Fünf Milliarden Jahre alte Verschmelzung
«Das (die Fusionen von Neutronensternen) sind tatsächlich kosmische Schmelzöfen für schwere Elemente wie Gold, Platin und Uranium», sagte David Reitze, der Chef Gravitationswellen-Observatorium LIGO in den USA. Er hält die goldene Taschenuhr seines Grossvaters in die Höhe: «Sehr wahrscheinlich» sei auch das Gold der Uhr durch die Kollision zweier Neutronensterne entstanden.
Auch Patrick Sutton von der Universität Cardiff ist begeistert: «Das Gold in Ihrem Hochzeitsring stammt wahrscheinlich von einer Neutronenstern-Verschmelzung, die sich vor fünf Milliarden Jahren und damit vor der Entstehung der Sonne in unserem Teil der Galaxis ereignet hat.»
Bisher hatten LIGO und sein europäisches Pendant VIRGO bei Pisa in Italien die von Einstein vorhergesagten Verkrümmungen der Raumzeit nach Kollisionen von Schwarzen Löchern aufgefangen. «Optische Beobachtungen waren dabei nicht möglich», erklärt Astrophysiker Philippe Jetzer von der Universität Zürich im Gespräch mit der Nachrichtenagentur sda.
«Jetzt haben wir einen neuen Typ von Ereignis mit diesen Gravitationswellen-Observatorien beobachtet», so Jetzer weiter, dessen Postdoktorandin Maria Haney gemeinsam mit insgesamt rund 1500 Forschenden weltweit an der Entdeckung und Datenanalyse beteiligt war. Der «Feuerball» und Kollisionen des weggeschleuderten Materials mit Gaswolken im interstellaren Raum erzeugte elektromagnetische Strahlung praktisch im gesamten Wellenlängen-Spektrum.
Grosser Glücksfall
Die Beobachtung gelang am 17. August mithilfe von LIGO, VIRGO und rund siebzig erdbasierten und Weltraum-Observatorien für elektromagnetische Strahlung. Gerüchte über die spektakulären Messungen geisterten seither bereits durch die Forschungsgemeinschaft, offiziell werden die Ergebnisse nun erstmals im Zuge mehrerer Fachartikel präsentiert. Beteiligt waren unter anderem auch Forschende der Universität Genf.

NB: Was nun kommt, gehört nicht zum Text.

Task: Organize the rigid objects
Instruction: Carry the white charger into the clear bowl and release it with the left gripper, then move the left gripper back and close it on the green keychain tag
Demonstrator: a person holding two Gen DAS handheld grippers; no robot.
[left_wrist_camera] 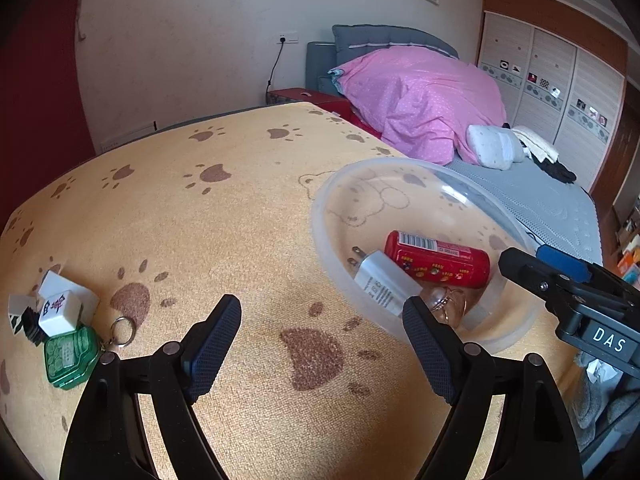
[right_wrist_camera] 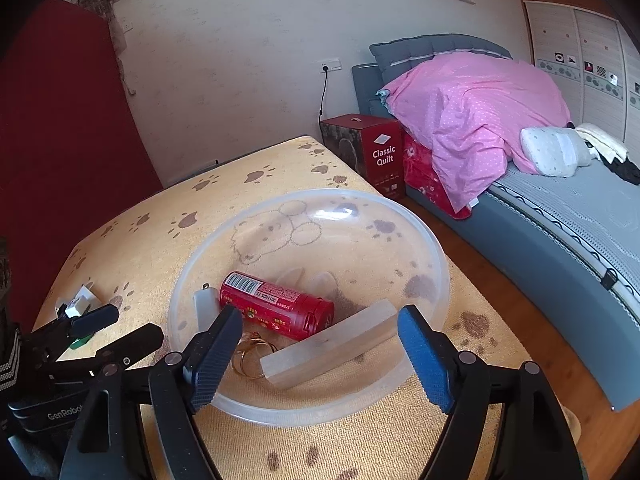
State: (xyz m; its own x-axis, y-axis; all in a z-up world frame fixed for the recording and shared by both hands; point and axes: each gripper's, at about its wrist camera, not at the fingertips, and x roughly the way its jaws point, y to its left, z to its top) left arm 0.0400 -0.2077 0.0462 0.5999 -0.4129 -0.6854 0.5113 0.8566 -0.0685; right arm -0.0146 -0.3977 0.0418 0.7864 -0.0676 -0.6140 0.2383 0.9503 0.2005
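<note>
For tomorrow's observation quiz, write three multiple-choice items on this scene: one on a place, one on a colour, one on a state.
1. Where does the red can lie?
A. in the clear bowl
B. on the bed
C. on the floor

2. What colour is the keychain case on the paw-print cloth?
A. blue
B. green
C. pink

3. How does the right hand-held gripper stand?
A. shut on the can
B. shut on the bowl rim
C. open, gripping nothing

Answers: 1 A, the can rests on its side inside the bowl; 2 B, its body is green; 3 C, its pads stand apart over the bowl.

One bowl (right_wrist_camera: 436,256); one red can (right_wrist_camera: 276,306); one charger (left_wrist_camera: 384,282); one green case (left_wrist_camera: 70,356).
</note>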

Dank der parallelen Messung der Gravitationswellen mit LIGO in den USA und VIRGO in Italien konnten die Forschenden die Quelle des Signals orten, und zwar in einer Galaxie, die unserer Milchstrasse relativ nahe ist. «Dass dieses Ereignis so nahe war, war ein Riesenglück, denn die Gravitationswellen von Kilonovae können wir nur in deutlich geringerer Reichweite als die vom Verschmelzen Schwarzer Löcher beobachten», erklärte Jetzer.
Knapp zwei Sekunden nach dem Ausschlagen der Gravitationswellen-Observatorien fing das Fermi-Weltraumteleskop der US-Raumfahrtagentur Nasa einen Gammastrahlen-«Blitz» auf, der aus der gleichen Richtung kam. Im Laufe der nächsten Minuten und Stunden richteten zahlreiche weitere Teleskope und Observatorien ihre Messgeräte auf dieses Ereignis und sammelten eine Fülle von Daten.
«Wir können nun Rückschlüsse ziehen über die innere Zusammensetzung solcher Neutronensterne und dabei wichtige neue Erkenntnisse im Bereich der Kernphysik bei extrem hohen Dichten gewinnen», erklärt Jetzer. Ausserdem lasse sich aus dieser Beobachtung und hoffentlich weiteren solchen Ereignissen nachvollziehen, wie oft diese Kollisionen stattfänden und wie die Entstehung bestimmter schwerer Elemente im Universum ablaufe.